強く相互作用した電子の集団励起を世界で初めて観測
−高温超伝導機構解明への応用にも期待−

独立行政法人日本原子力研究開発機構【理事長 岡ア俊雄、以下「原子力機構」】量子ビーム応用研究部門の脇本秀一研究副主幹らは、国立大学法人東北大学【総長 井上明久、以下「東北大学」】および米国アルゴンヌ国立研究所【所長 Robert Rosner】と共同で、物質の中で強く相互作用した電子1)が起こす集団励起(集団的な揺らぎ) 2)を観測することに世界で初めて成功しました。

現代の物理学において、金属中の伝導電子のように互いに相互作用の無い電子がどのように振る舞うかは良く理解されていますが、互いに強い相互作用を持つことで集団的に振る舞う場合には理論的扱いも困難であり、良く理解されていません。しかし電子の相互作用が強い物質では、高温超伝導を代表例とした数々の新規かつ有用な性質を示すことが知られています。
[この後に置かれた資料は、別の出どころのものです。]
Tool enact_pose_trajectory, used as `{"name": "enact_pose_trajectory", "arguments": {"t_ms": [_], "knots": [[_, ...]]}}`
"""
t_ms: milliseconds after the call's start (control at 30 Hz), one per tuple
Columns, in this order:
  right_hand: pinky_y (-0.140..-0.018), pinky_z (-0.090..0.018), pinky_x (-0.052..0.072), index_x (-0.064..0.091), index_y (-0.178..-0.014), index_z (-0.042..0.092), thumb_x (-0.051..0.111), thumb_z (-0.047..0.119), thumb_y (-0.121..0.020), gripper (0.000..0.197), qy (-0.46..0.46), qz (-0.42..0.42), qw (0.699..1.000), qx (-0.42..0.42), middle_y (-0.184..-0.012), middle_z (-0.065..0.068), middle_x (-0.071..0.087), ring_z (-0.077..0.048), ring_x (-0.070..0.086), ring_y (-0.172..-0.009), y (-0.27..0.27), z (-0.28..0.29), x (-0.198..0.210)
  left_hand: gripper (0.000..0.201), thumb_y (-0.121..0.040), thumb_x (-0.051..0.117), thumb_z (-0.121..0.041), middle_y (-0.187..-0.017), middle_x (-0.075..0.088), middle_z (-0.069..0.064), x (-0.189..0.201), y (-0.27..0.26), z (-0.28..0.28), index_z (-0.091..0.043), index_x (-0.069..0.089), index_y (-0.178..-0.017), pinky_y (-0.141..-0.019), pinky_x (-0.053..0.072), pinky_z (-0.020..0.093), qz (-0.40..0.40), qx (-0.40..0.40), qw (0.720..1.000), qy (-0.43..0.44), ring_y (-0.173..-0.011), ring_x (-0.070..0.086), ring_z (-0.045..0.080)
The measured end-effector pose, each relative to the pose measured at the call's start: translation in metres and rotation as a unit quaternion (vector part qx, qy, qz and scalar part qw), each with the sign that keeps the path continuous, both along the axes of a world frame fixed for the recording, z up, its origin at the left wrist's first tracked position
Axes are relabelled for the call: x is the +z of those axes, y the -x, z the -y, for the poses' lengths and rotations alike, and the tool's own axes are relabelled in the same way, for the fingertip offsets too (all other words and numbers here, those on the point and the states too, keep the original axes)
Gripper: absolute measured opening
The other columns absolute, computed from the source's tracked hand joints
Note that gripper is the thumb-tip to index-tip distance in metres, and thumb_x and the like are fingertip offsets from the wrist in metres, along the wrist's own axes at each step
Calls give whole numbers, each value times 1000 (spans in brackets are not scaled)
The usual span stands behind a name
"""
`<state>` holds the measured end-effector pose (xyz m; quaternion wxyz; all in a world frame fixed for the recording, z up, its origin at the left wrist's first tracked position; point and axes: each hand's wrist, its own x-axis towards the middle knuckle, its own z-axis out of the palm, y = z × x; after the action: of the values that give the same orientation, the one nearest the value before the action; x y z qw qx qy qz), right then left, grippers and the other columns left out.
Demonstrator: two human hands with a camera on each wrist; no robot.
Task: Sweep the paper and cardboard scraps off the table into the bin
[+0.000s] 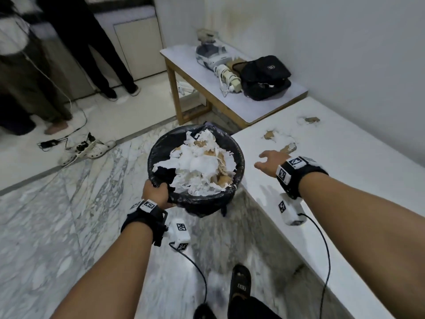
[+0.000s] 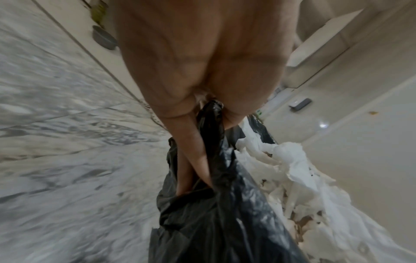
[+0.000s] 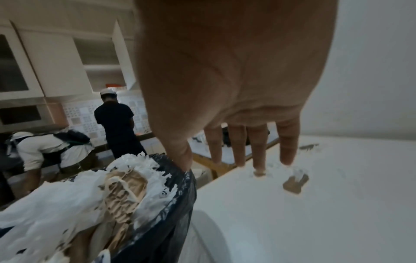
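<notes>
Head view: white tabletop (image 1: 345, 180) against a pale wall, strewn with torn brown-and-white paper and cardboard scraps (image 1: 288, 147); round black-lined bin (image 1: 195, 166), heaped with scraps, held at its edge. Left wrist view: left hand (image 2: 202, 80) gripping the liner rim. Right wrist view: right hand (image 3: 236, 89), fingers spread straight, over the scraps.

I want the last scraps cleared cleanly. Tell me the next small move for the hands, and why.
Probably reach the right hand just past the nearest cardboard scrap and drag it toward the table edge. The hand is open and over the table, short of that scrap. The left hand grips the rim of the bin, which is held against the edge, already heaped with paper.
</notes>
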<state>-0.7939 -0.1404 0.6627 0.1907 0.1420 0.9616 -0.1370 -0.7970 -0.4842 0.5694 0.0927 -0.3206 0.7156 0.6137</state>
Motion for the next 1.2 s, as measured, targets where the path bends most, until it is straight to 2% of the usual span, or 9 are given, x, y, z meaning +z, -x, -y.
{"name": "enact_pose_trajectory", "arguments": {"t_ms": [133, 333, 533, 667, 800, 900, 1067, 1133, 1200], "knots": [[-103, -41, 45, 62, -127, 16, 51, 57, -88, 58, -37, 48, 998, -4, -136, -9, 59, -31, 56, -120, 20, -32, 34, 34, -96, 55, -8, -124, 67, 25, 51, 60, -34, -5, 57, -131, -66, 63, 64, -26, -51, 998, 14, -97, 70, 49], [-100, -40, 48, 68, -118, 14, 55, 56, -85, 55, -37, 60, 995, -74, -125, -8, 65, -30, 60, -111, 51, -106, 53, 12, -90, 55, -2, -96, 73, 18, 98, 144, -120, -6, 63, -99, -80, 63, 63, -53, -124, 991, 4, -95, 74, 46], [-102, -40, 45, 64, -125, 14, 54, 57, -86, 59, -34, 50, 987, -147, -135, -9, 59, -31, 57, -118, 93, -189, 45, 23, -82, 61, -16, -111, 71, 18, 88, 251, -201, -10, 63, -104, -82, 64, 57, -66, -209, 974, 48, -98, 73, 41], [-104, -39, 43, 59, -132, 11, 52, 50, -94, 55, -22, 72, 981, -179, -140, -10, 54, -31, 52, -125, 117, -223, 40, 65, -56, 65, -36, -118, 74, 17, 53, 336, -236, -15, 66, -118, -88, 62, 56, -54, -233, 968, 73, -101, 72, 42], [-105, -40, 42, 60, -131, 11, 49, 49, -96, 53, -16, 68, 975, -210, -141, -9, 54, -31, 52, -126, 141, -244, 31, 43, -62, 57, -32, -115, 74, 22, 70, 368, -272, -17, 69, -101, -94, 60, 58, -77, -269, 957, 77, -102, 71, 44], [-107, -37, 40, 59, -132, 12, 49, 44, -98, 47, 4, 60, 969, -240, -142, -9, 52, -29, 49, -129, 159, -250, 25, 55, -66, 61, -35, -119, 71, 22, 68, 405, -293, -10, 66, -115, -98, 58, 56, -74, -298, 949, 75, -106, 69, 43], [-105, -33, 38, 61, -128, 34, 61, 52, -87, 45, 65, -17, 940, -334, -140, 0, 55, -24, 51, -128, 197, -251, 6, 9, -93, 55, -7, -101, 70, 21, 99, 441, -330, -14, 60, -95, -80, 63, 63, -49, -336, 941, 0, -89, 72, 45], [-102, -33, 38, 60, -129, 34, 60, 52, -87, 46, 79, -30, 928, -363, -137, 1, 58, -24, 52, -126, 211, -245, 2, 10, -83, 61, -14, -102, 72, 20, 81, 485, -342, -17, 61, -93, -79, 63, 63, -49, -369, 928, -4, -89, 72, 45], [-100, -33, 39, 59, -130, 34, 60, 52, -88, 46, 86, -39, 916, -389, -136, 0, 59, -24, 54, -124, 223, -235, -3, 42, -58, 65, -32, -111, 75, 21, 37, 547, -357, -20, 64, -98, -81, 62, 64, -54, -413, 909, 20, -94, 73, 47]]}}
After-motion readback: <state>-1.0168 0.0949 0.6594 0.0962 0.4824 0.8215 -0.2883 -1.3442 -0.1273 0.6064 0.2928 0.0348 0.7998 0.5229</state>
今回、当研究グループは、電子が強い相互作用を示す典型例である銅酸化物高温超伝導体と関連物質のニッケル酸化物において、電子の集団的振る舞いを調べました。これらの物質では強い相互作用のために、縞状に電子が整列した状態が実現します。当研究グループは、大型放射光施設SPring-8と米国アルゴンヌ国立研究所の大型放射光施設Advanced Photon Sourceを用い、電子の時間的・空間的な運動の周期を観測することができる共鳴非弾性X線散乱法3)という手法に独自の改良4)を加えることで、銅酸化物及びニッケル酸化物において、縞状に整列した電子が集団で周期的にその位置を変えること(電子の集団励起)を直接観測することに成功しました。

今回の観測の成功により、電子の集団励起という物質科学における新たな研究ジャンルを開拓しました。電子の集団励起の研究を進めることで、その観測物質が示す高温超伝導の機構の解明につながることも大いに期待されています。

本研究成果は、米国物理学会誌”Physical Review Letters”に平成21年 4月 14日(オンライン版)に掲載される予定です。